Sunday, November 1, 2009

Anniversary thoughts



This was us, a year ago today. In some ways, it seems like yesterday and in other ways, it feels like we have been together, melded in our desires, wishes and goals for the whole of our existence.

I will not lie, there are hard days. There are struggles when work and life pull us in many directions and our schedules feel overwhelmed. But there is always a return to the comfort and peace found curled up next to each other in front of a fire; the satisfaction found when we work hard side by side to finish a new project the excitement of knowing that we have the rest of our lives to spend together, exploring, growing and watching each other succeed.

Happy Anniversary, Most beloved Ogre of Mine.

Monday, October 26, 2009

Network security: public service

You know the cover pages full of adverts that many free internet services ( hotels, restaurants, etc..) have? What if they included a little embedded application that showed a stream of all of the clear text passwords being transmitted over that network as you connected? Obviously, you would not want to attach the login username to it, or make it really useful-- just make people aware that there are many applications out there that use cleartext passwords and if you are on an unsecured network, this puts you at risk. I saw a related app on the showfloor at last years SC09 and it raised a lot of eyebrows, even amongst the geeks who attend a supercomputer conference. What do you think the results of this would be in the general public??

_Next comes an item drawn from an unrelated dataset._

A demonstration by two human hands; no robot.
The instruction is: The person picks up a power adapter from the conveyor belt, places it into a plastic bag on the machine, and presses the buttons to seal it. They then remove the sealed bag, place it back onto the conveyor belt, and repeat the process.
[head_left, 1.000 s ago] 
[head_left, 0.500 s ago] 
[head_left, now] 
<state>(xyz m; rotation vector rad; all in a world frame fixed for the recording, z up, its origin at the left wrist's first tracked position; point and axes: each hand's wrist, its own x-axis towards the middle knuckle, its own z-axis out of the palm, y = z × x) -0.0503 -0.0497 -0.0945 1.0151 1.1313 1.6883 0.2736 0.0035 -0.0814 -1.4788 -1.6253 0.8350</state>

Saturday, October 24, 2009

Tweetie2- very sweetie

I recently mentioned in an article about my iPod Touch that I was falling in love with Tweetie2 for twitter use - even across multiple accounts. I love it so much that even though I still hate and despise the Touch keyboard, I find myself at home picking up the touch to twitter with this Apple Design award winner rather than any of the computers I have access to. I am not going to waste time listing all the features available, you can click the link and read the website yourself. Instead, here are the top 5 reasons I love Tweetie2 enough to abandon a real keyboard.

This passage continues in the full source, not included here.